The NPA initiative has touched all parts of the Canoga Park community, Maltese said, from community-based organizations to businesses. She noted a recent conversation she had with someone at the local chamber of commerce, who praised the work CSUN students were doing with the chamber.

“The impact the university is having on this community is remarkable,” she said. “I’ve never seen anything like this anywhere else. They have actually come into the community and made real relationships. We are going beyond our traditional roles and creating this model where the university and the community can depend on each other. It is a culture, not an academic thing that you can do online or in a classroom. We are working as a team to make a positive impact on the students and the community.”

CSUN Provost Harry Hellenbrand said the relationships between members of Canoga Park and the university are valuable.

“We deeply believe in our partnership with the citizens and institutions of Canoga Park,” Hellenbrand said. “It is that rare thing, a community. We can learn much together.”

When the initiative launched, Finney led a group of CSUN faculty and staff on a series of “listening” sessions with Canoga Park community leaders to find out what was happening in the area and what they needed.

“People have this vision of academics — that we live in this ‘ivory tower’ and when we come out it’s we are going to ‘save you’ because we have all the answers,” Finney said. “The reality is, we don’t have all the answers. But, because we’re a university and we have all these great minds working here, we might know where to find the answers.

“Sometimes the ‘answer’ is simple, like helping find students to work as interns with a local program. Other times, it might involve working with the leadership of a particular community-based organization to design a program to fit a need they see in the community.”

In addition to the work with CDI, the CSUN initiative has assisted with the food bank at the Guadalupe Center, provided literacy assistance to R.U.T.H. YouthBuild, created theater projects with veterans through the local Veterans of Foreign Wars post and offered student and faculty support for a variety of programs at Hart and Canoga Park Elementary Schools and Columbus Middle School.

More importantly, Finney said, the NPA advisory council has deepened the relationship between CSUN and the Canoga Park community by providing a collaborative way to assess the needs in the area and find ways of addressing them.
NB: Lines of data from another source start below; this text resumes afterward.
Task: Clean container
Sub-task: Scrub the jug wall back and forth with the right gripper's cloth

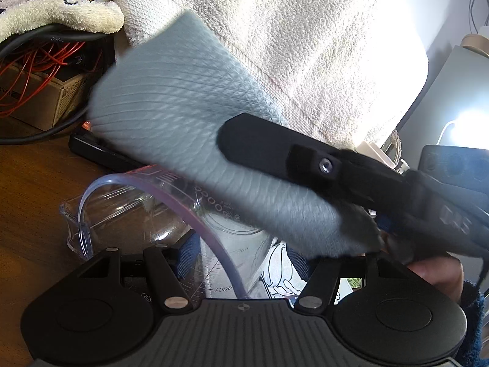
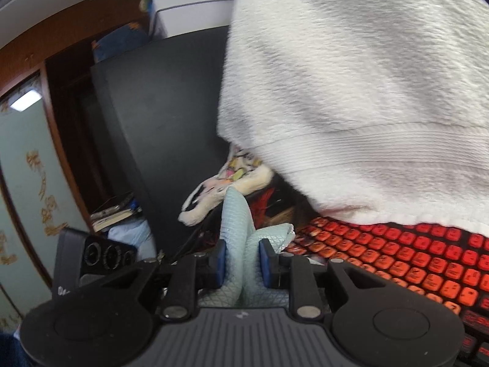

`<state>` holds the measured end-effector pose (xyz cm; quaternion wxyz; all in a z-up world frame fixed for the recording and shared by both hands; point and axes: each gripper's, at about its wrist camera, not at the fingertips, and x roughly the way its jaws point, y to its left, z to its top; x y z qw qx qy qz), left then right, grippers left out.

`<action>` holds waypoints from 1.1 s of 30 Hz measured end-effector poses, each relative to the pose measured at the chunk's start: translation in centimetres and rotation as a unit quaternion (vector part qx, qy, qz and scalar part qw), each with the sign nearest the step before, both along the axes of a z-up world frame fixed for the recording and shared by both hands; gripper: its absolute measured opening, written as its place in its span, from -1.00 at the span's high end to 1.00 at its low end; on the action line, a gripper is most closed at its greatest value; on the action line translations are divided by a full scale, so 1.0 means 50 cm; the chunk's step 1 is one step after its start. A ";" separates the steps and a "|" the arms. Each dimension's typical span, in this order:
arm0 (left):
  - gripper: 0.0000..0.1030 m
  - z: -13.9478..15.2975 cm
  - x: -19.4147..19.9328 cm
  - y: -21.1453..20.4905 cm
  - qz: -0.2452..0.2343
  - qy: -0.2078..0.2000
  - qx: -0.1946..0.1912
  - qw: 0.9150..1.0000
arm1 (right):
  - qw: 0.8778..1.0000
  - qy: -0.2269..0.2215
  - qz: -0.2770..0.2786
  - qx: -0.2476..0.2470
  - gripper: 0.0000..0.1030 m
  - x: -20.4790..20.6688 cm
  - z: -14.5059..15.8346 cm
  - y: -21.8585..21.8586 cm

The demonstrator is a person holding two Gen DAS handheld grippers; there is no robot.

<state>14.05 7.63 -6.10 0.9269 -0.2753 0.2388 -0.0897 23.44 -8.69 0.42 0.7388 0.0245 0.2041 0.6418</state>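
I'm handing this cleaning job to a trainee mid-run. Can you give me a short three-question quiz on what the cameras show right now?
1. True or false: the right tool is shut on the pale blue cloth.
2. What does the left tool hold? A) a sponge B) the clear measuring jug C) a keyboard
3. Fill in: in the left wrist view, the cloth is ____ the jug's rim, not down inside it.

Key:
1. True; both blue pads press the bunched cloth.
2. B; the jug's wall sits between the fingers.
3. Above.
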 end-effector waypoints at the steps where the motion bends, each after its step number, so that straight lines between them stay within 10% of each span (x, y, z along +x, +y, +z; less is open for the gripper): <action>1: -0.20 0.000 0.000 0.000 0.000 0.000 0.000 1.000 | 1.000 -0.005 0.006 -0.001 0.58 -0.006 0.001 0.003; 17: -0.20 -0.001 0.001 -0.001 0.000 0.000 0.000 1.000 | 0.998 0.027 -0.051 0.010 0.58 0.051 -0.002 -0.034; 33: -0.20 -0.003 0.003 -0.003 0.000 0.000 0.000 1.000 | 1.000 -0.002 0.007 0.003 0.58 -0.010 0.000 0.004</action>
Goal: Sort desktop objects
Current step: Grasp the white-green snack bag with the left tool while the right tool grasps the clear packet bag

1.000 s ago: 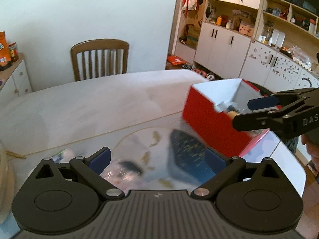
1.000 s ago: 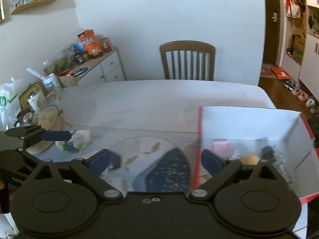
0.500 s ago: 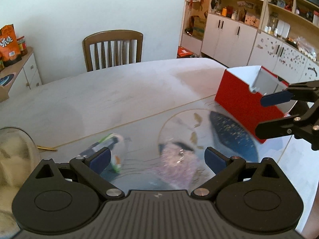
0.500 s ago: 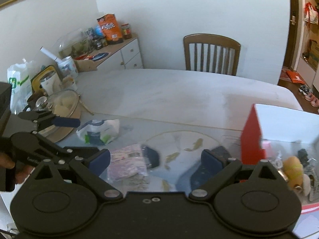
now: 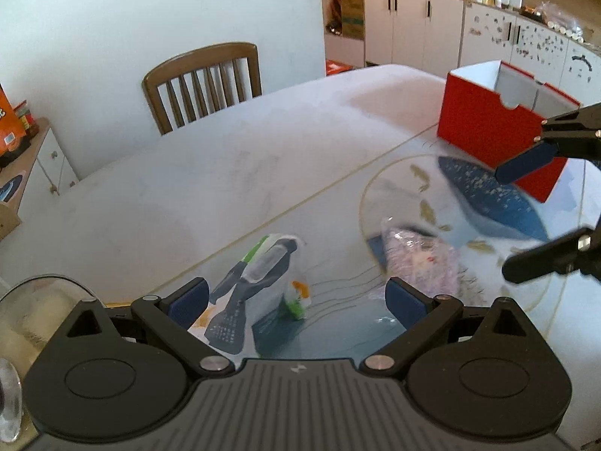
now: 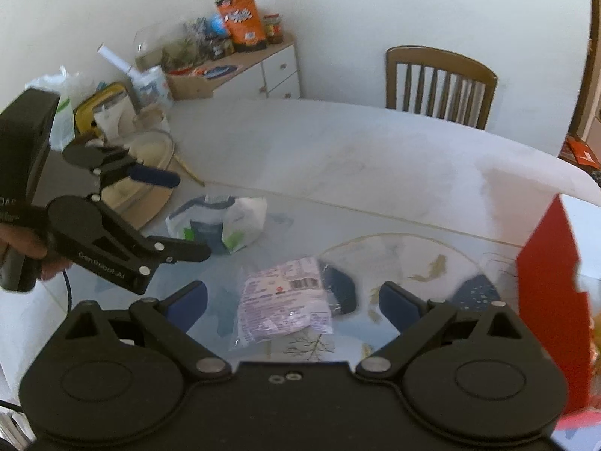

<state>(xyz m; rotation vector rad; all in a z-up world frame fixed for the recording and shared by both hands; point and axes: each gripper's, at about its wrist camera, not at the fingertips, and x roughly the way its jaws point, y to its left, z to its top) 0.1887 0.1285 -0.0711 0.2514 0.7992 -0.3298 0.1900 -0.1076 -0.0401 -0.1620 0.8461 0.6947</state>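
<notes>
A white, green and dark wet-wipe pack (image 5: pixel 263 282) lies on the glass tabletop straight ahead of my open left gripper (image 5: pixel 296 298), just beyond its fingertips; it also shows as the wet-wipe pack (image 6: pixel 221 223). A pale purple packet (image 6: pixel 283 302) lies between the spread fingers of my open right gripper (image 6: pixel 293 298), with a dark small object (image 6: pixel 340 289) beside it. The purple packet (image 5: pixel 420 259) sits right of the left gripper. The red box (image 5: pixel 496 131) stands open at the far right, seen as a red box (image 6: pixel 548 293) edge. Nothing is held.
A wooden chair (image 5: pixel 204 82) stands behind the table. A glass-lidded dish (image 6: pixel 150 158) and bags crowd the table's left end, near a white sideboard (image 6: pixel 263 64) with snacks. The left gripper (image 6: pixel 157 218) hovers over the wipes; a hand (image 6: pixel 22 248) holds it.
Both grippers swung left, away from the red box, toward the wipe pack and the purple packet. The box slid to the right edge of both views. Both stayed open.
</notes>
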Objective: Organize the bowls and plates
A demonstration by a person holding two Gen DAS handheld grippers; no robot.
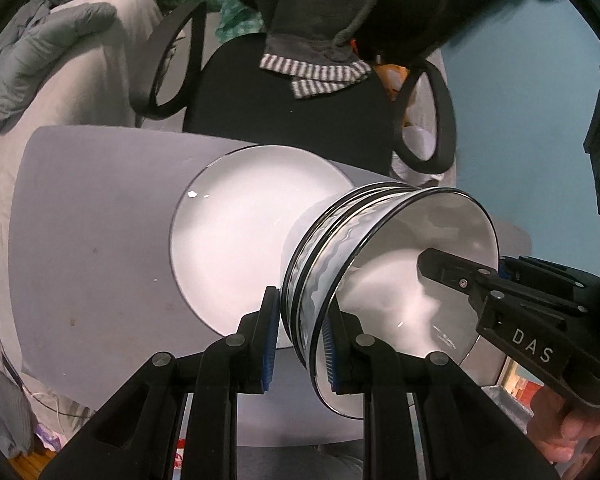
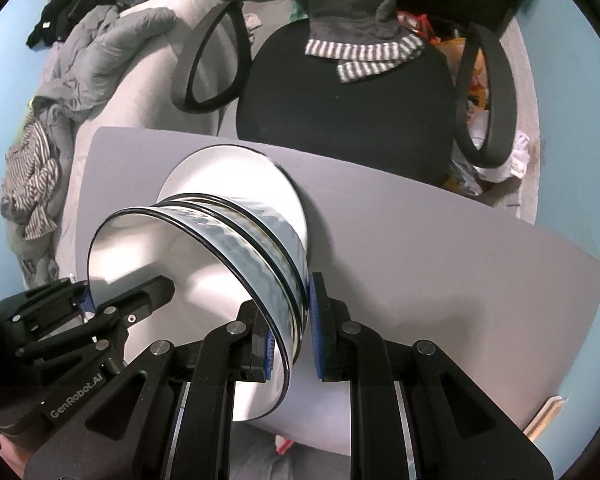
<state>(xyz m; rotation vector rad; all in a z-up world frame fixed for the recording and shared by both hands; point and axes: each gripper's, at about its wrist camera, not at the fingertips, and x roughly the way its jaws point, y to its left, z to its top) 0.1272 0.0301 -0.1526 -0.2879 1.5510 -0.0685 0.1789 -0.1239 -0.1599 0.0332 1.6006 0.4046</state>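
Blue-padded black fingers point(image 1: 269, 340) of the left gripper point(image 1: 300, 344) fill the bottom of the left wrist view, and they are seen clamped on the rim of a stack of bowls point(image 1: 324, 256), one pad outside the wall and the other inside it. Three nested bowls can be made out by their dark rims; the walls are white with a wavy blue-grey band. On the opposite side of the same stack the right gripper point(image 2: 290, 344) is clamped likewise, its inner pad hidden partly behind the rim and its outer pad point(image 2: 318, 332) pressed against the patterned wall. Each gripper is visible in the other's view, reaching into the top bowl from the far side, and part of a hand point(image 1: 572, 428) is seen at the lower right edge of the left wrist view. The stack is held between the two grippers above a grey table point(image 2: 440, 264) and appears tilted in both views. A white plate point(image 1: 236, 224) with a thin dark edge lies flat on the table, directly behind and beneath the stack. Beyond the table stands a black office chair point(image 2: 340, 120) with looped armrests, and a grey garment with a striped hem point(image 2: 364, 56) is draped over its back. A bed with crumpled grey bedding point(image 2: 112, 52) is seen to the left.
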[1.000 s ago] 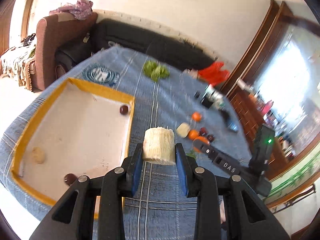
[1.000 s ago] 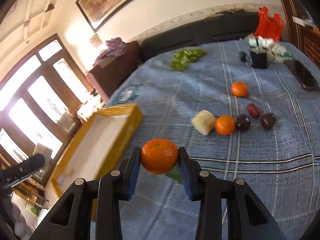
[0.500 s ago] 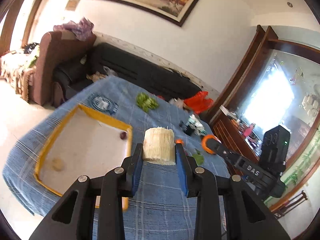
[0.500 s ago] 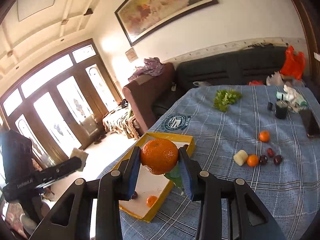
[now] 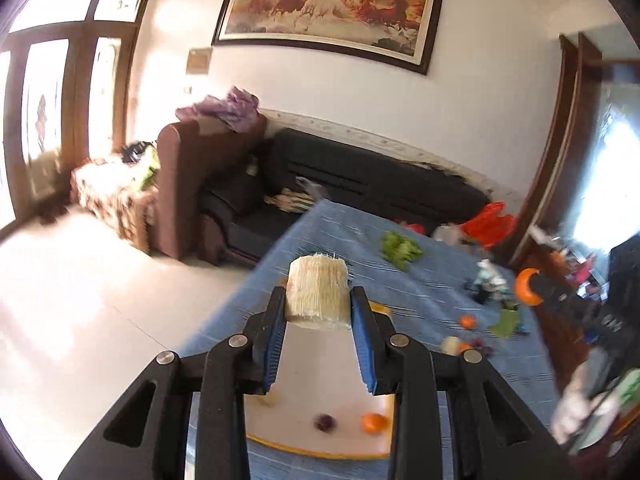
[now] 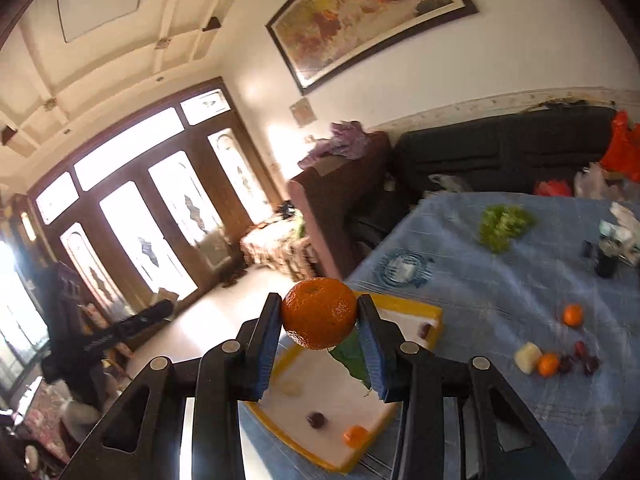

“We’re in this for the long haul,” Finney said.

The Institute for Community Health and Wellbeing was launched in 2009 as collaboration between campus and community affiliations, focused on strengthening individuals and communities through creative partnerships and education. Its efforts include cultivating public and private resources, promoting interdisciplinary and intercommunity partnerships and making campus expertise and resources more readily available in response to regional health and wellbeing needs. NPA is just one of the institute’s university-wide initiatives.